- [Activity]
Each line from the start of the data below through the one containing "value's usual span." must be reproduced exactly.

┌────────

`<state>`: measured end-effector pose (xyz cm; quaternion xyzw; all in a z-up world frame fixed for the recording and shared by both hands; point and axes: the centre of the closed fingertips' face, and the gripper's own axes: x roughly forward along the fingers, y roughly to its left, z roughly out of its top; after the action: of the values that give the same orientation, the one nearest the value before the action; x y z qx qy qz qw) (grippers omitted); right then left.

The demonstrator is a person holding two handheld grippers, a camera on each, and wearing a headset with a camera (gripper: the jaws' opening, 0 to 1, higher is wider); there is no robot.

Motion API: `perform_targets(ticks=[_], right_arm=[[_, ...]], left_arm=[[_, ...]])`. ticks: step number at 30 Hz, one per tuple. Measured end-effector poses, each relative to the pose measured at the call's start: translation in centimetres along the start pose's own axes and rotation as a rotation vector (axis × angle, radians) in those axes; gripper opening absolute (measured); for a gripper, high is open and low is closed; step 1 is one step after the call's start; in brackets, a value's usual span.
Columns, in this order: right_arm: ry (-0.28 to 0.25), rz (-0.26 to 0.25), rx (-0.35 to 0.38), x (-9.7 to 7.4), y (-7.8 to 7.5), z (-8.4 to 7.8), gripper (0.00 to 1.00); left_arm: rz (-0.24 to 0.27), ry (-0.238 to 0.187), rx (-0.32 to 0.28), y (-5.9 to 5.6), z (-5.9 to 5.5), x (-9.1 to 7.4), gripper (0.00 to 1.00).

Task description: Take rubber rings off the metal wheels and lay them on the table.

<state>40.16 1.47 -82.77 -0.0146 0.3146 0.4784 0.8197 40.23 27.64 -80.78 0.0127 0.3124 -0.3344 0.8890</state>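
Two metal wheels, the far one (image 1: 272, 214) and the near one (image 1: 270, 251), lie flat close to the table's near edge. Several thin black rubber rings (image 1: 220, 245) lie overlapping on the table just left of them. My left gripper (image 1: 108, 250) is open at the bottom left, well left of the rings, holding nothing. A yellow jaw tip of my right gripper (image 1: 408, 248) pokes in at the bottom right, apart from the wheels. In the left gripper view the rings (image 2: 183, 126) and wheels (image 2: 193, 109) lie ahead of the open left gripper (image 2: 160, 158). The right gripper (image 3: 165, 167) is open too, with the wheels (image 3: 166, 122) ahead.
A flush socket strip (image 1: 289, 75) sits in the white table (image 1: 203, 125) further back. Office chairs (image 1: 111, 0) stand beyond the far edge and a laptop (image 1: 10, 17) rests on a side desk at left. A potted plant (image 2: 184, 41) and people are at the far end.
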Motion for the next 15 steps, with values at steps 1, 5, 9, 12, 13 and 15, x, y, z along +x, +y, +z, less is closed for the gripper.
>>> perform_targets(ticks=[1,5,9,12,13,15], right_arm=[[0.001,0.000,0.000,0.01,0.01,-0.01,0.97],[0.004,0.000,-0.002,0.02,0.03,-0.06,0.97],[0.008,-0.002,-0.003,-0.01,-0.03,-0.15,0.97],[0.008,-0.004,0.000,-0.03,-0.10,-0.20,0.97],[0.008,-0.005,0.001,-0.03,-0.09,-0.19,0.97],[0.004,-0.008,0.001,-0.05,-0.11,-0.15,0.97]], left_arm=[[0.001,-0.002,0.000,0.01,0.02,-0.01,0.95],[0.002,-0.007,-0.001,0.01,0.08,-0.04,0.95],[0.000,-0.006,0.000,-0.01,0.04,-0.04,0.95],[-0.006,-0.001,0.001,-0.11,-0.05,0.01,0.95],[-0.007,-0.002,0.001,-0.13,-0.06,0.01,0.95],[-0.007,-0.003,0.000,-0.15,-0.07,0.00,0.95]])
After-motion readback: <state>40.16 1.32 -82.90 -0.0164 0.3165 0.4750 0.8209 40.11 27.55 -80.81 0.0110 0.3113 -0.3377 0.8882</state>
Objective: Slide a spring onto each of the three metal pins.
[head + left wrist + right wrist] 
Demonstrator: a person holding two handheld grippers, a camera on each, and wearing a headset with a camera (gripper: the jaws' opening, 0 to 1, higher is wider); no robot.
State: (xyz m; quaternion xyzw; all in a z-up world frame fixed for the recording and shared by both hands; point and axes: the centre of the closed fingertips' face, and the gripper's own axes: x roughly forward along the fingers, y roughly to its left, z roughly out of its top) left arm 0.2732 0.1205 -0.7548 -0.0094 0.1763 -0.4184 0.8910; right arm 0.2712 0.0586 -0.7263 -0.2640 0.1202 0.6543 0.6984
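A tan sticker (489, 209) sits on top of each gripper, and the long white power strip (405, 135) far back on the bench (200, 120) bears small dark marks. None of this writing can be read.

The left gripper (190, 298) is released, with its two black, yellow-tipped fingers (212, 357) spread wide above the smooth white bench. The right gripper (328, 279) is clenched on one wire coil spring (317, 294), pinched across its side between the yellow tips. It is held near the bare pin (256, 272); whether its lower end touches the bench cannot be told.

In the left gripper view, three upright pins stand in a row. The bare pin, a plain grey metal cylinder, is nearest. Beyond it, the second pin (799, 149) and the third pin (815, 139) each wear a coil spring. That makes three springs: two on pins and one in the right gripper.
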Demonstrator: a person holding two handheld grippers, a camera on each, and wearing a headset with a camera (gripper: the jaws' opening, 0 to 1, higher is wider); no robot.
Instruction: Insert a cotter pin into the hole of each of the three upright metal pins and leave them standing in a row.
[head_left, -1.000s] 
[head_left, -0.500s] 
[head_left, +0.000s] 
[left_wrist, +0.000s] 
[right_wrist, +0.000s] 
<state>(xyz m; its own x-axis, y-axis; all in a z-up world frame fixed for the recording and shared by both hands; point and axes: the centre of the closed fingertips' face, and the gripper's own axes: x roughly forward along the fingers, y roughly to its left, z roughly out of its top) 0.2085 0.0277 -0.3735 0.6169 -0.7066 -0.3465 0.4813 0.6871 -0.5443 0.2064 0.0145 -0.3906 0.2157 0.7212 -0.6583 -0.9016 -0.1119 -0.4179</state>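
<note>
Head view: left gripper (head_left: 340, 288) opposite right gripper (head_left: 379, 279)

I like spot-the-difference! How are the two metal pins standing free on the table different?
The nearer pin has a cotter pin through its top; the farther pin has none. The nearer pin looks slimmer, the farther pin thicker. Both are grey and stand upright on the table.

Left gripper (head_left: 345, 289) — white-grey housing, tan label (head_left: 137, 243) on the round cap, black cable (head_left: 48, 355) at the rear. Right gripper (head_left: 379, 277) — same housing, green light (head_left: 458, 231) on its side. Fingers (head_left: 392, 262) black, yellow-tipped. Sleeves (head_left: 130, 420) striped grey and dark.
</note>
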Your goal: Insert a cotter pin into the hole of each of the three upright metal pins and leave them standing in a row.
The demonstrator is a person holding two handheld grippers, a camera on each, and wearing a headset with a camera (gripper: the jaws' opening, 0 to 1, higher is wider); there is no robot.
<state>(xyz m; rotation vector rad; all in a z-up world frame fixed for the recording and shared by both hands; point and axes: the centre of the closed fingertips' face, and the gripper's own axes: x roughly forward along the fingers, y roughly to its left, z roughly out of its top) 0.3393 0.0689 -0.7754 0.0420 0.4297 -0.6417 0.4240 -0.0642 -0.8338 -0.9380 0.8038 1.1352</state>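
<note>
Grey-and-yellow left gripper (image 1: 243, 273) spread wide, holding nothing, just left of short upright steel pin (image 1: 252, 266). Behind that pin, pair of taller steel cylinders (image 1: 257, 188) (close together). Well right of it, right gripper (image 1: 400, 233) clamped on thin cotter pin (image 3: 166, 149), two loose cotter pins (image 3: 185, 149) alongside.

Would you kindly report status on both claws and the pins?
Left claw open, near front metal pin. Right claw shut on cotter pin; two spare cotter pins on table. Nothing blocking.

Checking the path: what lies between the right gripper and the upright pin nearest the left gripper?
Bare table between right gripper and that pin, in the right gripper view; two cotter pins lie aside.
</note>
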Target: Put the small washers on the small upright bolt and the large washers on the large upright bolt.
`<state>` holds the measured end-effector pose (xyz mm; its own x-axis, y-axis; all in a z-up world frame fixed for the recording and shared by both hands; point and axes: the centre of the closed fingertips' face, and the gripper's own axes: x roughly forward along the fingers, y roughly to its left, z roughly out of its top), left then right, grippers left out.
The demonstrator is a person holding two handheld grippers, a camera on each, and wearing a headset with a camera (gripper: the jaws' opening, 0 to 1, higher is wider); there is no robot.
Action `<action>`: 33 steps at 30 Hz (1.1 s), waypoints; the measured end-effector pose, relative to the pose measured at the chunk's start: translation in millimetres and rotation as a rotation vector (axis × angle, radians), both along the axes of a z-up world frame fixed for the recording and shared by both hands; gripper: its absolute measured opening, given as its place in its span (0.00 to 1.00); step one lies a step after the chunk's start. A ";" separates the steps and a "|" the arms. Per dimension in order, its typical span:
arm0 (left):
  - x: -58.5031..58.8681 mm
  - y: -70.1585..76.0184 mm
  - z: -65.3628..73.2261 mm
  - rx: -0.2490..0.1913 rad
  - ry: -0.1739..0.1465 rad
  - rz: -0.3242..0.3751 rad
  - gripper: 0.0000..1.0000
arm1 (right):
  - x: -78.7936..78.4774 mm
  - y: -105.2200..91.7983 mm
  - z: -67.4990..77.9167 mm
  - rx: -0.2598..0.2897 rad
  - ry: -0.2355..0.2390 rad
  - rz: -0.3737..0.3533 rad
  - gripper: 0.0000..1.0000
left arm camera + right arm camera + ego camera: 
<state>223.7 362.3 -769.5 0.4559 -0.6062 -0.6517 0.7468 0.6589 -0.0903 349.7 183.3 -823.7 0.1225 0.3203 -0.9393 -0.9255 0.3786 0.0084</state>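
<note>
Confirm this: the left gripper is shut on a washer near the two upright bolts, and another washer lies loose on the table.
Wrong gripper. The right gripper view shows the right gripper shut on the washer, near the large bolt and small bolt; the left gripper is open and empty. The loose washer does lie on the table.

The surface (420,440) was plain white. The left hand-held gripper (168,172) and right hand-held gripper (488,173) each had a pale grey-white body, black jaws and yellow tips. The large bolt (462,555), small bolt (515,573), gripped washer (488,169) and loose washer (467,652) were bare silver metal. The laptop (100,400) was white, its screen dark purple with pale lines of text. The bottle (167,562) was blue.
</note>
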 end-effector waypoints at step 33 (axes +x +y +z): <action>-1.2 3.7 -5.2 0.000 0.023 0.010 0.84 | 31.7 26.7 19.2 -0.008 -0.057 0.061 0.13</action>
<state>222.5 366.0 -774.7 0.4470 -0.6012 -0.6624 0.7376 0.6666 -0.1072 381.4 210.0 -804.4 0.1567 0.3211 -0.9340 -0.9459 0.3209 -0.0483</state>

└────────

- [The answer]
`<state>`: measured end-effector pose (xyz cm; quaternion xyzw; all in a z-up world frame fixed for the recording and shared by both hands; point and axes: the centre of the closed fingertips' face, and the gripper's own axes: x roughly forward along the fingers, y roughly to its left, z roughly out of its top; after the action: of the values that give the same orientation, the one nearest the value before the action; x y z qx qy qz qw) (grippers omitted); right then left.

The demonstrator is a person holding two handheld grippers, a camera on each, and wearing a headset with a camera (gripper: the jaws' opening, 0 to 1, higher is wider); there is no robot.

Motion API: `perform_targets(ticks=[_], right_arm=[[_, ...]], left_arm=[[_, ...]])`. ticks: step number at 30 Hz, one per tuple. Measured end-effector poses, each relative to the pose measured at the call's start: translation in centimetres along the start pose's own axes and rotation as a rotation vector (axis × angle, radians) in those axes; gripper opening absolute (measured); for a gripper, high is open and low is closed; step 1 is one step after the call's start; in brackets, a value's usual span.

Nothing further is required of the output.